## [Required work]
Using the data below, return the stretch from the line that contains "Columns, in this" through the line that contains "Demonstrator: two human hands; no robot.", both included, exactly as it stands and nothing beyond it.

## [Provided data]
^^^^

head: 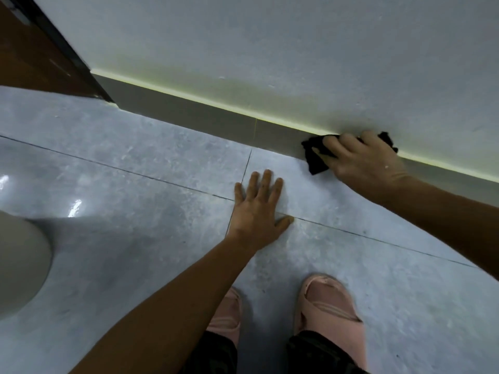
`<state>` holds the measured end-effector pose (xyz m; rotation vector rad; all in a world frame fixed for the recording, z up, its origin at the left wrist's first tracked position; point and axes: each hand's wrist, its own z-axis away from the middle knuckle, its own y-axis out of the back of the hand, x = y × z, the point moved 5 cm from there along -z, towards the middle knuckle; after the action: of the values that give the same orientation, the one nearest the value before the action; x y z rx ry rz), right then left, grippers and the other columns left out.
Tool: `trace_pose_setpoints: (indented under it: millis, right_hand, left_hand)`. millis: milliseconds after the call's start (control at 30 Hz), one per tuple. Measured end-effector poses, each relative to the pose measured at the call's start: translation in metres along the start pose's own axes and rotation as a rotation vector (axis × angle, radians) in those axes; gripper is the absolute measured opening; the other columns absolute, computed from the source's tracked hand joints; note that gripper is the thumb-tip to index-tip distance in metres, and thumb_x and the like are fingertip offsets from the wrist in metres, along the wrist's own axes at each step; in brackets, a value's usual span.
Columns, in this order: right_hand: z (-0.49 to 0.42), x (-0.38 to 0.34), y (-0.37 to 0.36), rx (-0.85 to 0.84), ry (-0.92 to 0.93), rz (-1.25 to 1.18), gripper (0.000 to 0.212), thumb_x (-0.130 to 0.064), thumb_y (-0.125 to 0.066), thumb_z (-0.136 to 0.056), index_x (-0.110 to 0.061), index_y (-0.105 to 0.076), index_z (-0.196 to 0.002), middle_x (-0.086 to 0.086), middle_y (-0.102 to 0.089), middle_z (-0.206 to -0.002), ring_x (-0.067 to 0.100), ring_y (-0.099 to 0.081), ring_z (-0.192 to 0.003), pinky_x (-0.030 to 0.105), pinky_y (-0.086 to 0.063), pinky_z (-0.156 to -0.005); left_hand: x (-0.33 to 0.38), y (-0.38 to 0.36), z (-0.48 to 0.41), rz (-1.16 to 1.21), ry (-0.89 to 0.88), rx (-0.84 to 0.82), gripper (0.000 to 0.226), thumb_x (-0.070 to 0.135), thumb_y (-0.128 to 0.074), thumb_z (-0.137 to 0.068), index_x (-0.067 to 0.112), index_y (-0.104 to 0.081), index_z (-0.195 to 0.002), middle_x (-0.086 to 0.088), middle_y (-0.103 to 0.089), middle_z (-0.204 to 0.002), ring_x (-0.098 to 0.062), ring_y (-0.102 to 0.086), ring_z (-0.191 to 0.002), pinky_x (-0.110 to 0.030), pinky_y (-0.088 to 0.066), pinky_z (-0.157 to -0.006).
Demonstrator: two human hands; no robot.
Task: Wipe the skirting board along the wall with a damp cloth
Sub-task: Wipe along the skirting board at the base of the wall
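A grey skirting board [205, 114] runs along the foot of the pale wall [270, 49], from the door frame at the upper left down to the right edge. My right hand [361, 160] presses a black cloth [314, 159] against the board at the right; the hand covers most of the cloth. My left hand [259, 209] lies flat on the grey tiled floor [135, 171], fingers spread, holding nothing, a short way in front of the board.
A brown door with a dark frame [54, 55] stands at the upper left. A pale rounded object [19, 265] sits at the left edge. My feet in pink slippers [326, 303] rest on the tiles below my hands.
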<state>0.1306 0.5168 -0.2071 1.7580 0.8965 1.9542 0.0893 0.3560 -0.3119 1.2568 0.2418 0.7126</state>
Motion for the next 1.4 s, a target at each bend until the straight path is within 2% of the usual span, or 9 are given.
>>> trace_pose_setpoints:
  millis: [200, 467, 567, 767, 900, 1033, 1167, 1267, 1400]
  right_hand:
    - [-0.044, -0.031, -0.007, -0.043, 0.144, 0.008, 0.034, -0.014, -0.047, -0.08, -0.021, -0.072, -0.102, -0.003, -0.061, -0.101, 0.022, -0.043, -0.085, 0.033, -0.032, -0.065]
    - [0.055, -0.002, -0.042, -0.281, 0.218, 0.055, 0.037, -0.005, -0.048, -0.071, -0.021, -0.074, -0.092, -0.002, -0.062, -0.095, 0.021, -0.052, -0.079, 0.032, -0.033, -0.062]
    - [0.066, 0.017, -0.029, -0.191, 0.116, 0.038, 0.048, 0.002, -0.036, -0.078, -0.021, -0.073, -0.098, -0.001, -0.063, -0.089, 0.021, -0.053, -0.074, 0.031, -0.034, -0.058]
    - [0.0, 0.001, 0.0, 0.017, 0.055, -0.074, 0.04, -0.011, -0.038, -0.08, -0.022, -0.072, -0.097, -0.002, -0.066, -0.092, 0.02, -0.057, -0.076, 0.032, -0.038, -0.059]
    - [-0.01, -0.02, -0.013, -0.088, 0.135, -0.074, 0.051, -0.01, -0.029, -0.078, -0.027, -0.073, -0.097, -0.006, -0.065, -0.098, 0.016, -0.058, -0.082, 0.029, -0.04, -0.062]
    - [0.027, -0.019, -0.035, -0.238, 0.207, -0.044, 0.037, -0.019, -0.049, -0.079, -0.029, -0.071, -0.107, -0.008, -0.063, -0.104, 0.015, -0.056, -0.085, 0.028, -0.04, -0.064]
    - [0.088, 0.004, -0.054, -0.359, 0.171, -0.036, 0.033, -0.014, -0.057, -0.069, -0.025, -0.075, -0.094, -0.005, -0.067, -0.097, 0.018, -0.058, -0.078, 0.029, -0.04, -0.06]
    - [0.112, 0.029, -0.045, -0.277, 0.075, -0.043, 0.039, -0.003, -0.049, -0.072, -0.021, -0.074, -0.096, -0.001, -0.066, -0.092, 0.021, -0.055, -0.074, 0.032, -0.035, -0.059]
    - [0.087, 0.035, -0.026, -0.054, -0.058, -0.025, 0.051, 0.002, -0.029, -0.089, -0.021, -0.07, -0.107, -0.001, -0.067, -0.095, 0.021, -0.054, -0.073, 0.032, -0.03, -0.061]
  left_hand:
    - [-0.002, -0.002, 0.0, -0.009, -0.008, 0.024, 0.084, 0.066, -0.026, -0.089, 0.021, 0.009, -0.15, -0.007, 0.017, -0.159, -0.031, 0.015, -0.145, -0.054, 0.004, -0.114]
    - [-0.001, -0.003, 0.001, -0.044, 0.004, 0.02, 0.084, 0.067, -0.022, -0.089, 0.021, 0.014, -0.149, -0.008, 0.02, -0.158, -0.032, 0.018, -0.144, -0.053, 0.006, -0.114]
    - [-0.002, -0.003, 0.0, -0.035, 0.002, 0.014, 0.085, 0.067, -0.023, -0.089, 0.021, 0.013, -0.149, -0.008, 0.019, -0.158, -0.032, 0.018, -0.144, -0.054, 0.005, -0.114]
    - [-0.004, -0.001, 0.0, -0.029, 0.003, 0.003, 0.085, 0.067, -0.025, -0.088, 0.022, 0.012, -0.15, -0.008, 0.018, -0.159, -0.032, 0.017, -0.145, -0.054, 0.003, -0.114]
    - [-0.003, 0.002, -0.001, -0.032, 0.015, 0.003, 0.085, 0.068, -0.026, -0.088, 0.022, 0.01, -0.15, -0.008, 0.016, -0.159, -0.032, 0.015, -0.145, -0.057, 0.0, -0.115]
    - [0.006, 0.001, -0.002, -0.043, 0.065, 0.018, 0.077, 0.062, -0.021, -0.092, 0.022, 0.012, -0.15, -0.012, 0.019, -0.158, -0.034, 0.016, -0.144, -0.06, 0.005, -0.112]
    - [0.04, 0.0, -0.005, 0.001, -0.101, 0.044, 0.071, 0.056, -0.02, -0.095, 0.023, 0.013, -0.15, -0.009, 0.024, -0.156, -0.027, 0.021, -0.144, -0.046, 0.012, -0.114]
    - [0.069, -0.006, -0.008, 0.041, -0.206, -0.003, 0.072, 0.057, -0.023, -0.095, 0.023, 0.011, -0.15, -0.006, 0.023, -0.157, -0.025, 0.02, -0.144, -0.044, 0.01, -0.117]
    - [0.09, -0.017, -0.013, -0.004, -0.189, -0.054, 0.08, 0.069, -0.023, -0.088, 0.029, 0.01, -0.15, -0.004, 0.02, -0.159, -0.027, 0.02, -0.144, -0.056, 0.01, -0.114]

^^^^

## [Response to this exercise]
Columns, in this order: right_hand: z (-0.49 to 0.42), x (-0.38 to 0.34), y (-0.37 to 0.36), rx (-0.85 to 0.84), ry (-0.92 to 0.93), rz (-1.25 to 1.18), gripper (0.000 to 0.212), thumb_x (-0.130 to 0.064), thumb_y (-0.125 to 0.066), thumb_z (-0.136 to 0.056), index_x (-0.110 to 0.061), index_y (-0.105 to 0.076), index_z (-0.196 to 0.002), middle_x (-0.086 to 0.086), middle_y (-0.102 to 0.089), middle_z (-0.206 to -0.002), ring_x (-0.067 to 0.100), ring_y (-0.099 to 0.081), ring_z (-0.192 to 0.003), pinky_x (-0.030 to 0.105), pinky_y (-0.086 to 0.063), pinky_z (-0.156 to -0.005); left_hand: x (-0.33 to 0.38), y (-0.38 to 0.36), z (-0.48 to 0.41), rz (-1.16 to 1.21), ry (-0.89 to 0.88), rx (-0.84 to 0.82), gripper (0.000 to 0.226), thumb_x (-0.070 to 0.135), thumb_y (-0.128 to 0.074), thumb_z (-0.137 to 0.068), index_x (-0.067 to 0.112), index_y (-0.104 to 0.081), index_z (-0.195 to 0.002), middle_x (-0.086 to 0.088), middle_y (-0.103 to 0.089), middle_z (-0.204 to 0.002), ring_x (-0.098 to 0.062), ring_y (-0.102 to 0.086), ring_z (-0.191 to 0.002), pinky_x (-0.110 to 0.030), pinky_y (-0.088 to 0.066), pinky_z (-0.157 to -0.006).
Demonstrator: two human hands; no robot.

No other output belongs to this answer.